Recent reports on the impact of atmospheric change on the growth of white pine in New England are at first glance encouraging. One study (Bennett et al. 1994) suggests that some of what we see is individual tree sensitivity, rather than the vulnerability of a whole species. This thorough review of field surveys of damage to white pine since 1900 suggests that many reports are flawed and that current inventories show that growth of white pine throughout its range is vigorous. It appears that not more than 10 percent of the population is hypersensitive and that these individuals in particular declined in the years between 1963 and 1973. Fewer losses are occurring now as this stock is gradually eliminated from the population. Still, is this good enough news? Is 10 percent too great a stress at this time? Is the sensitivity of other species much higher? Isn’t a more natural range of air and soil conditions more likely to sustain greater diversity? How much farther do we think we can deviate from historical conditions?

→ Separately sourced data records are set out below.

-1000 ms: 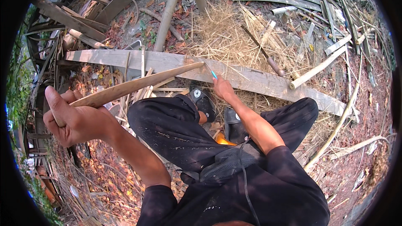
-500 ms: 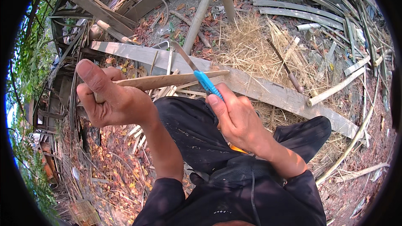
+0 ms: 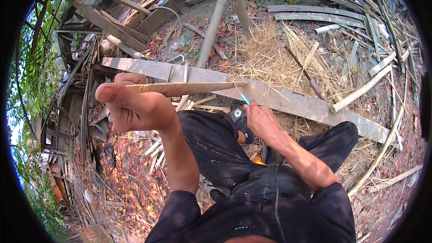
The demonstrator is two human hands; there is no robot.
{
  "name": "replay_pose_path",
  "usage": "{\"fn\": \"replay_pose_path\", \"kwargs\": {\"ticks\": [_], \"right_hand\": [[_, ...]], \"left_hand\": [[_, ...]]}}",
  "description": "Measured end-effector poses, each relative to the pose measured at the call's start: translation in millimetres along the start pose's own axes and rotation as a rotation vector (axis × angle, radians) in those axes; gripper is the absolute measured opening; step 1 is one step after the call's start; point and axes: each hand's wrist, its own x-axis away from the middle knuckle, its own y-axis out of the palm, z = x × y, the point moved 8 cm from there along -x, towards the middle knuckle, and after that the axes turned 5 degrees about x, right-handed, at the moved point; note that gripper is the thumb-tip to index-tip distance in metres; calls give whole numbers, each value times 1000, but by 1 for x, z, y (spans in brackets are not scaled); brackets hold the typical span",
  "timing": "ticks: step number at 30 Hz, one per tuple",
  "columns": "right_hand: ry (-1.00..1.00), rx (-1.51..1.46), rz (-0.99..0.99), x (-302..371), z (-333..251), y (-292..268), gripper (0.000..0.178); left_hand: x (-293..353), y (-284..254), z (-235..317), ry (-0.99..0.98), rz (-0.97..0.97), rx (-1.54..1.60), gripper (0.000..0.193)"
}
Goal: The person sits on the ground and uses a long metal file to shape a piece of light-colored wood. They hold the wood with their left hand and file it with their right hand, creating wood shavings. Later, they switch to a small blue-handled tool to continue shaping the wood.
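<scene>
My left hand (image 3: 135, 105) is closed around the near end of a tapered, pale brown wooden strip (image 3: 189, 88). The strip points to the right, and its narrow tip lies above the plank. In my right hand (image 3: 263, 119) is a utility knife with a blue handle (image 3: 244, 99), gripped low with the fingers wrapped round it. Its thin blade is seen nearly edge-on and reaches up to the strip close to the tip. Whether the edge touches the wood I cannot tell.
A long grey plank (image 3: 288, 101) runs across in front of my legs. Beyond it are a heap of straw shavings (image 3: 265, 54) and a long dark blade with a wooden handle (image 3: 317, 89). A bamboo pole (image 3: 357, 96) lies at the right. Split strips (image 3: 319, 15) are stacked behind.
My right hand has moved right and the knife has turned, its blade going from upright left of the tip to beside the tip. My left hand has shifted slightly right with the strip.
</scene>
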Motion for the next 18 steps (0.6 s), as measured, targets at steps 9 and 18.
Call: {"fn": "replay_pose_path", "kwargs": {"ticks": [9, 18], "right_hand": [[-152, -573, -29, 37, -73, -99, 25], [-442, -695, 178, 62, -143, -145, 14]], "left_hand": [[-1, 14, 8, 26, -192, 229, 49], [7, 24, 23, -6, -324, 43, 53]]}}
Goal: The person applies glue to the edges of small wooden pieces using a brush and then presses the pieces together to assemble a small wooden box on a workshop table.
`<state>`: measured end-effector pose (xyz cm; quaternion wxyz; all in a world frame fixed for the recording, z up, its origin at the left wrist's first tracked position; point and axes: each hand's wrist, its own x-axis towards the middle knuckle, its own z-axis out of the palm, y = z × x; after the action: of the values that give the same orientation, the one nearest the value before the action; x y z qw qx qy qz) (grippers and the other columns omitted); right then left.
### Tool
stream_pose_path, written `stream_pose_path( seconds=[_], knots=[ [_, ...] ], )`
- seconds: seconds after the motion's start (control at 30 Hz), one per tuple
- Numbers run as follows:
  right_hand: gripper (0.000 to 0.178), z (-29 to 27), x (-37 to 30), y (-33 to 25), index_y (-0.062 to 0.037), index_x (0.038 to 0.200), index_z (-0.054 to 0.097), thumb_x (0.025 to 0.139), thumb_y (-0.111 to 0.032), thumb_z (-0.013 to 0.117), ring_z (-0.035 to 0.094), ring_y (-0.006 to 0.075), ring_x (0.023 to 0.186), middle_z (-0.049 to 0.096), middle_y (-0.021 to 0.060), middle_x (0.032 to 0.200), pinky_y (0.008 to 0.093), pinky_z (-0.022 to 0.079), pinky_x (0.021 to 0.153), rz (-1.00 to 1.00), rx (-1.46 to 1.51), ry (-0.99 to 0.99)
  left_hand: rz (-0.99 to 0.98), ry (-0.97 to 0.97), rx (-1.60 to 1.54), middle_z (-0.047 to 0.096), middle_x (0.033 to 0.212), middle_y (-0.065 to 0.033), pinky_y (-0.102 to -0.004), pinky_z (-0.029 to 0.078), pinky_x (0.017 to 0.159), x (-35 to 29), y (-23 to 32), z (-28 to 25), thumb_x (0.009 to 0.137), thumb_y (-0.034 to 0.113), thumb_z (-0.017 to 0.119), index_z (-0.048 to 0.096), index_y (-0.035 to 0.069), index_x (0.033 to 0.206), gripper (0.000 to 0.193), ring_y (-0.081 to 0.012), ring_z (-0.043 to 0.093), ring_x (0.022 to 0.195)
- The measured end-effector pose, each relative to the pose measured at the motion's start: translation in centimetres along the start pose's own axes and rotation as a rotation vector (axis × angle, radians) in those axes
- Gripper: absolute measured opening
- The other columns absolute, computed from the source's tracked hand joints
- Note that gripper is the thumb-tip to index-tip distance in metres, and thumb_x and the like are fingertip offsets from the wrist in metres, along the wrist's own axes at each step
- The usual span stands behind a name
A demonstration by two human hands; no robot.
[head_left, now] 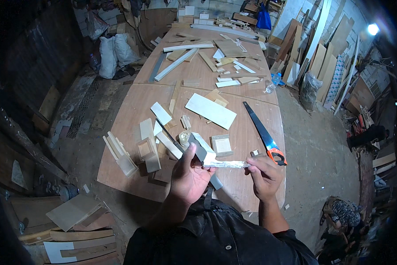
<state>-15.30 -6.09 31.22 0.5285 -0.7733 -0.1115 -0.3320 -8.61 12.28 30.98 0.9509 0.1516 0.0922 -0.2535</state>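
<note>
My left hand (190,176) is closed on a small block-like wooden piece (202,149) with a dark grey face and pale edges, held above the near part of the table. My right hand (265,176) pinches the end of a thin, whitish, shiny stick (230,164). The stick's other end meets the lower edge of the wooden piece by my left fingers; its exact kind cannot be made out. Just behind my left hand stands a small yellowish jar (184,138). A small square wooden frame (222,145) lies beyond the gap between my hands.
A handsaw (262,132) with an orange-black handle lies along the table's right side. A white board (210,110) and small wooden assemblies (149,150) lie on the wooden table (136,99). Offcuts cover its far end. Planks lean right; a person (342,212) is at lower right.
</note>
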Motion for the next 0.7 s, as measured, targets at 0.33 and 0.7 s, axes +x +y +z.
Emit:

For many of us watching the treasured landscapes of our youth collapse before our eyes, it is hard to think what it might take to restore the landscapes of the ancient forests. As Bill McKibben (1996) noted in his afterword to a book about old-growth forest in the East,
When we look at a hemlock on a slope above Cold River in the Berkshires, or a towering white pine south of Cranberry Lake in the Adirondacks, or a massive tulip poplar in a cove in the Smokies, we must not imagine that its glory devalues the second- and third-growth birch and beech a quarter-mile distant. Instead the majesty of the ancient forest makes this tentative wildness all the more valuable, for it shows what it might become someday. Old growth is not simply a marker of past glory, an elegy for all that once was. It is a promise of the future, a glimpse of the systemic soundness we will not see completed in our lifetimes but that can fire our hopes for the timeliness to come (363).